Newsletter Open and Click-Through Rates, 2014-2017
HannaCon15 Recap Newsletter
Strategic Decisions
- 01
Treated the newsletter as a behavior system, not just a communication channel
Researched industry newsletters, tested engagement tactics, and optimized around reader action instead of announcement volume. Analytics consistently showed readers were most likely to engage with highly visual and immediately useful content, particularly videos, photo albums, and agent-focused resources.
- 02
Designed interaction to be visually obvious
Implemented large, graphic-based links after testing showed they significantly improved engagement behavior. A newsletter with de-emphasized links achieved only a 6% click-through rate, while one using large visual links reached 17%.
- 03
Balanced click-through optimization against overall newsletter engagement
Tested shortened article previews with "Read More" calls-to-action to identify which topics readers cared about most. While the approach increased clicks, it also pushed readers off the newsletter early, reducing engagement with other high-value content. I adjusted layout, article order, and information density to balance immediate clicks against total newsletter interaction.
- 04
Used longitudinal tracking to identify repeatable engagement patterns
Maintained detailed records of each issue's performance, content placement, design changes, and click behavior over time. This made it possible to separate novelty-driven engagement from repeatable audience interests and refine the newsletter based on observed reader behavior rather than assumptions.
Key Results
More than doubled click-through rate through content, hierarchy, and interaction redesign.

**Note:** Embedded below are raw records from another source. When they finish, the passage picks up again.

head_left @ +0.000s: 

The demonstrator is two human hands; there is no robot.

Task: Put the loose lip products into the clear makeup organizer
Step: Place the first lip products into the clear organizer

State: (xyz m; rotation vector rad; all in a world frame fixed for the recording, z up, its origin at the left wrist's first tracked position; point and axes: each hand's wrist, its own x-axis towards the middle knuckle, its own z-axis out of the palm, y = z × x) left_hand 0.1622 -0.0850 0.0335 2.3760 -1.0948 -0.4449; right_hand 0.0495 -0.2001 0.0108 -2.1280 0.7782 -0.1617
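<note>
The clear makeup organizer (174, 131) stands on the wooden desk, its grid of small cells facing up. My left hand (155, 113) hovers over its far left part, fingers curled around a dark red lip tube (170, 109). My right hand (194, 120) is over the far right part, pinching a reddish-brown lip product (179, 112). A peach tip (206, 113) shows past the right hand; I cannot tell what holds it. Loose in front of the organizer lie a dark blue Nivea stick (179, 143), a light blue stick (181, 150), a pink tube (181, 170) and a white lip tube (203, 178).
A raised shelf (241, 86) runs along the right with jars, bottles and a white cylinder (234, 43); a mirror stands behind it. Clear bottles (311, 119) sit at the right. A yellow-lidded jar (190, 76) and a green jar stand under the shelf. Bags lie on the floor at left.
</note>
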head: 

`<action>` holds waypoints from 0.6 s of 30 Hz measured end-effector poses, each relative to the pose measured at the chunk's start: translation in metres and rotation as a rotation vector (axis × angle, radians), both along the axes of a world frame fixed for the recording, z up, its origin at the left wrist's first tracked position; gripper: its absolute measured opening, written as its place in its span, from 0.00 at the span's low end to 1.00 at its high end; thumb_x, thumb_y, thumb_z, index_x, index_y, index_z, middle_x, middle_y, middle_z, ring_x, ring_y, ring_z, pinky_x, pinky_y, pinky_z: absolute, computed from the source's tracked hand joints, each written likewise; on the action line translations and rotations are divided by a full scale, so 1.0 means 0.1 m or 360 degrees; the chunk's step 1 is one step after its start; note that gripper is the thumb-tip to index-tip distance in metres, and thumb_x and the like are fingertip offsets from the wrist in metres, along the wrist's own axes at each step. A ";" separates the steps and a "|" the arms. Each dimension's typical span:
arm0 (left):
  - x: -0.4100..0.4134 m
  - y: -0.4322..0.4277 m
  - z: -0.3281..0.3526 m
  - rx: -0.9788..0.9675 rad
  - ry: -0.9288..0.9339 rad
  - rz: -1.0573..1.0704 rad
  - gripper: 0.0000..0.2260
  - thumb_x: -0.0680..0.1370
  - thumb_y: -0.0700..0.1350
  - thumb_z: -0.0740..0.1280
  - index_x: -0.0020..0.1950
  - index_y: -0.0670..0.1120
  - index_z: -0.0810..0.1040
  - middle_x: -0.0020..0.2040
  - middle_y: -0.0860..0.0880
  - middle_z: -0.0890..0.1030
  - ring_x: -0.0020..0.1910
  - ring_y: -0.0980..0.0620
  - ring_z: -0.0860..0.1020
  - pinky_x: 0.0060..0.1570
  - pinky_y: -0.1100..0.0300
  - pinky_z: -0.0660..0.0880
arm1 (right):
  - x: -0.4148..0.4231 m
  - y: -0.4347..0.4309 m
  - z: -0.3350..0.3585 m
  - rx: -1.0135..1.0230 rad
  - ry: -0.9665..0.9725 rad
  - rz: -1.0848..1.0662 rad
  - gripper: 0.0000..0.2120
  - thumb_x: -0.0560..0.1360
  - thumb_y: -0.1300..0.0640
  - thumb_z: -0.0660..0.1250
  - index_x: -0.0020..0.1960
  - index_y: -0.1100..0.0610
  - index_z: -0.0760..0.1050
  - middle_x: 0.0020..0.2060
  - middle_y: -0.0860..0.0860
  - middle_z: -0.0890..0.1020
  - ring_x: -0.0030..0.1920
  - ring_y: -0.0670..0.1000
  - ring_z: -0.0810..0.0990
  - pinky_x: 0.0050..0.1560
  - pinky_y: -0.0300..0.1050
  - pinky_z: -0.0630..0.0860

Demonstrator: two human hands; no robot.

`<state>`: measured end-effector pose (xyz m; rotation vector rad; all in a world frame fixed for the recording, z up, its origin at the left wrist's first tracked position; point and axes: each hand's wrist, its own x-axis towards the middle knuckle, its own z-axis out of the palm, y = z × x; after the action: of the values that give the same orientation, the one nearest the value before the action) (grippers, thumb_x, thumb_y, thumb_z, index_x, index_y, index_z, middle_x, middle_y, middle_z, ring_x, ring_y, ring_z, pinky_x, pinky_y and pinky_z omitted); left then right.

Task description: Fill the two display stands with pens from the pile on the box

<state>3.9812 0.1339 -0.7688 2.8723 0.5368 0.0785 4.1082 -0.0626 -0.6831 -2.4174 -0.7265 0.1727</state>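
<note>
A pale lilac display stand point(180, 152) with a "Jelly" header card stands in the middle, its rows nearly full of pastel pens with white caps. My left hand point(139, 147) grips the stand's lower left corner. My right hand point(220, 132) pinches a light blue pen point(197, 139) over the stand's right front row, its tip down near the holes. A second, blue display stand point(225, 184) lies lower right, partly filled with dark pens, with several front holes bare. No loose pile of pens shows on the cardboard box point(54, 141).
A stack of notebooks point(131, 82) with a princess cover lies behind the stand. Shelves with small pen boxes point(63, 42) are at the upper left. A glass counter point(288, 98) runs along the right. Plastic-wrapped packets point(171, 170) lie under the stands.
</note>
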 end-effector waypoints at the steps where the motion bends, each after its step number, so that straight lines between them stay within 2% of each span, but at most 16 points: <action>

A top-performing issue showed the ceiling for what stronger interaction and content relevance could achieve.
Large, visual links dramatically outperformed de-emphasized links during behavior testing.
The newsletter was repositioned quickly through iterative testing rather than a one-time redesign.
Open performance strengthened alongside the more visible increase in downstream interaction.
The redesign effort earned external recognition in addition to stronger internal engagement.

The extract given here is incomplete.